WHAT IS NEEDED:
Could you copy out every line of the data where the word "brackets" occurs?

(Stored items)
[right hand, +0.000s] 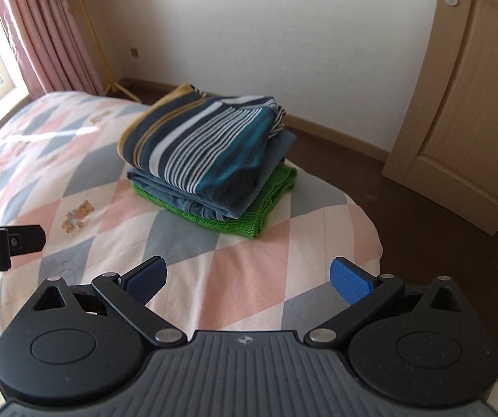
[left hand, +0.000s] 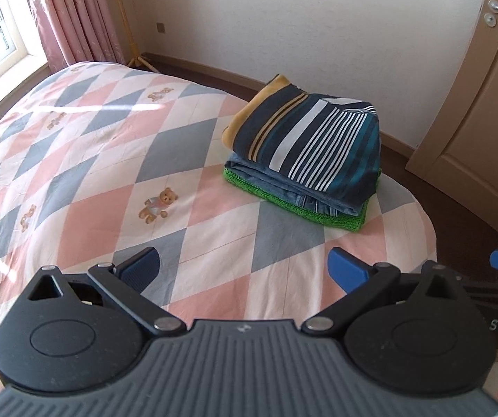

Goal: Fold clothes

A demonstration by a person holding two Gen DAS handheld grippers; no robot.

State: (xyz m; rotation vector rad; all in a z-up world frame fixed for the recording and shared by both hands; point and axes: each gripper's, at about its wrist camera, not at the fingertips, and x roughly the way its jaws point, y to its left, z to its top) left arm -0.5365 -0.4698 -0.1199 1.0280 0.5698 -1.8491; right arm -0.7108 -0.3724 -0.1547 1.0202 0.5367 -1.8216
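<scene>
left wrist view: the left gripper (left hand: 243, 271) hovers over the near part of the bed (left hand: 75, 160), its blue-padded jaws spread wide and released, nothing between them. ahead and to the right, a stack of folded clothes sits close to the bed's right edge: a striped shirt (left hand: 311, 139) on top with a yellow layer peeking out behind it, folded jeans (left hand: 283, 187) under it, and a green knit piece (left hand: 339, 217) at the bottom. the quilt to the left of the stack is broad and bare. past the edge lie dark floor (left hand: 457, 208) and a wooden door (left hand: 481, 104).

right wrist view: the right gripper (right hand: 249, 278) is likewise released, jaws wide, empty, above the quilt's near right corner. the stack lies straight ahead, well apart from the jaws, its green layer (right hand: 266, 205) near the bed's rounded far edge. part of the left gripper (right hand: 5, 246) shows at the left border.
</scene>
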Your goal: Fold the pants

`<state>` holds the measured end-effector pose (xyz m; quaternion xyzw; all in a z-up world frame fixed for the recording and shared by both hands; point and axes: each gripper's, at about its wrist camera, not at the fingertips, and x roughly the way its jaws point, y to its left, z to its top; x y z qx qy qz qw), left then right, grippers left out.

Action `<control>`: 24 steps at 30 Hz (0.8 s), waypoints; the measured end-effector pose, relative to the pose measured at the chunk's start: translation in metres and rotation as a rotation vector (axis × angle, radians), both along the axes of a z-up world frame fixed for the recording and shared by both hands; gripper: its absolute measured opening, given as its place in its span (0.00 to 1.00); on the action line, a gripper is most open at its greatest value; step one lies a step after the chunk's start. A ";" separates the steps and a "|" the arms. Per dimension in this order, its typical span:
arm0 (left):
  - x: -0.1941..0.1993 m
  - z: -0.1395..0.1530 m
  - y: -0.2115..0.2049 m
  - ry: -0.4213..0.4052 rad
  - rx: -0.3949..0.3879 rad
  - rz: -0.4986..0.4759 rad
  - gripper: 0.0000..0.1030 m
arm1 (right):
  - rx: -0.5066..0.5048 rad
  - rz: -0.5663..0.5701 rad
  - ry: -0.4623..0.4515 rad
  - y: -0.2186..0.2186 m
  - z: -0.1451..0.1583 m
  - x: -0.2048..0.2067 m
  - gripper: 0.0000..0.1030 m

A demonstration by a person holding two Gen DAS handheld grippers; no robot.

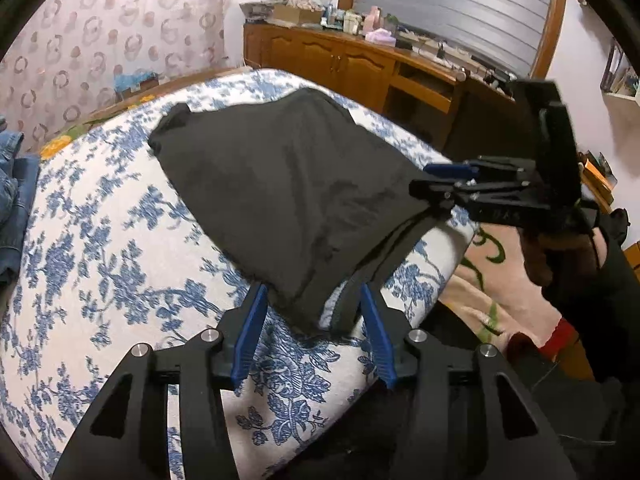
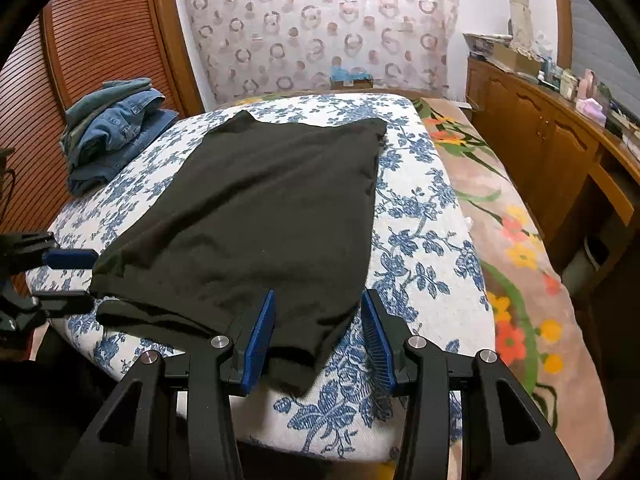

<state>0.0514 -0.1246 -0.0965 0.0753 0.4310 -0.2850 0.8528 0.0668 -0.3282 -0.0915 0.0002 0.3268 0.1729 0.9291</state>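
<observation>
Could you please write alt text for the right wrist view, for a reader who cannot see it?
Black pants lie folded flat on a blue-and-white floral cushion, their near corner between the open jaws of the right gripper. The left gripper reaches in at the left edge, and folded denim is piled behind.

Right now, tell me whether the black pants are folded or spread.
Folded: the black pants lie in stacked layers on the floral cushion.
</observation>
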 end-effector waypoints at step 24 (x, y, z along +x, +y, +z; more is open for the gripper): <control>0.007 -0.009 0.007 0.012 -0.012 0.021 0.17 | 0.087 -0.021 0.001 -0.003 0.003 -0.010 0.42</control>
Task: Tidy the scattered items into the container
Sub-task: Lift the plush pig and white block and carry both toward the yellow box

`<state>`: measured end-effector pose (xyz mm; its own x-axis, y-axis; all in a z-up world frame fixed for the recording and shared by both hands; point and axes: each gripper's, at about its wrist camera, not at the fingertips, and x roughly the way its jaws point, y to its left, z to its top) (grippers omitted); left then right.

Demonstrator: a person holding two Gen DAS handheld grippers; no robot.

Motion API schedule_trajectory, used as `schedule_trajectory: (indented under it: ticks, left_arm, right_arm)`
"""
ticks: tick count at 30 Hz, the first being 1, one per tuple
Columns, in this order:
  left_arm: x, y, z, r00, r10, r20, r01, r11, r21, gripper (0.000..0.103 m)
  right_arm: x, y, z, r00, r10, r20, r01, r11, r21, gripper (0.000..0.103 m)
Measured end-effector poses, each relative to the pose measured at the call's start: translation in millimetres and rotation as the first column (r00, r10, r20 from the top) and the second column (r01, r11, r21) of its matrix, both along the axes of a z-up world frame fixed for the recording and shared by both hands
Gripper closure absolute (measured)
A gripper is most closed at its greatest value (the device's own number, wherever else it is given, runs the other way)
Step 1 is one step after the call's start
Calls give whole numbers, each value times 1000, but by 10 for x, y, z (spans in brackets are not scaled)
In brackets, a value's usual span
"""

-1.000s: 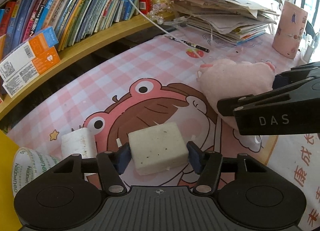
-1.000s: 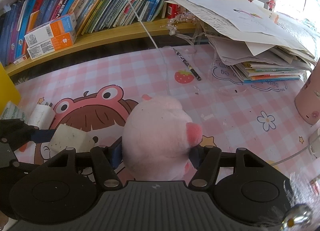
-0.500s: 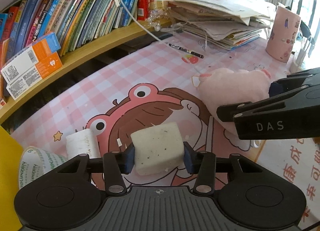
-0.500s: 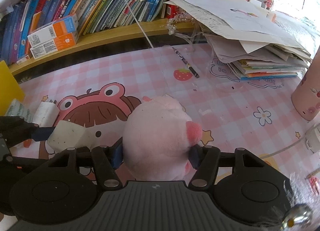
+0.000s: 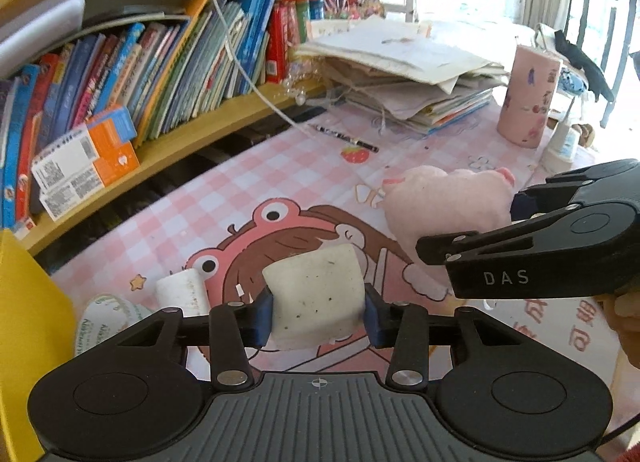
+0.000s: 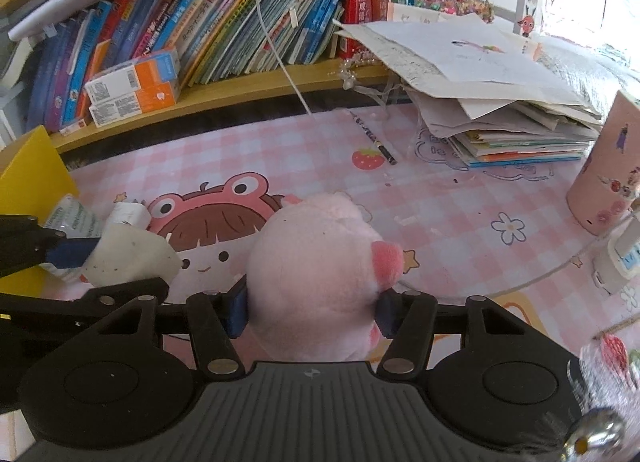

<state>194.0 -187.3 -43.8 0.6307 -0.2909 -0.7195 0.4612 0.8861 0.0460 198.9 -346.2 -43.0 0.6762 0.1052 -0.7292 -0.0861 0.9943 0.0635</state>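
Left wrist view: my left claw (image 5: 318, 312) pinches a white sponge (image 5: 316, 294) between its blue pads, held above the pink mat (image 5: 240, 182). A white roll (image 5: 182, 292) and a crumpled wrapper (image 5: 104, 322) lie on the mat just to the left, next to the yellow box (image 5: 28, 322). My right claw (image 6: 312, 306) is clamped on a pink plush (image 6: 316, 262), which sits to the right of the sponge. In the right wrist view the box (image 6: 30, 170) stands at the mat's left edge, and a pen (image 6: 372, 137) lies far off near the paper stack (image 6: 500, 102).
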Motion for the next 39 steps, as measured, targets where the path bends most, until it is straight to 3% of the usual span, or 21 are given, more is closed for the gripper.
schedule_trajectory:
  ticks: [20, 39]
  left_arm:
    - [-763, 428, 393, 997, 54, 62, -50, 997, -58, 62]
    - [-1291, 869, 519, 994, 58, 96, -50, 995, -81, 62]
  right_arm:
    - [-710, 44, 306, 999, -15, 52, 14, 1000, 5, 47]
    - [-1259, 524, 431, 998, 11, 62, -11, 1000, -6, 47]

ANSWER TO THIS PROBLEM:
Calls give whole numbers, each value times 1000, but by 10 for x, y, z (spans in brackets are not scaled)
In brackets, a value's usual span

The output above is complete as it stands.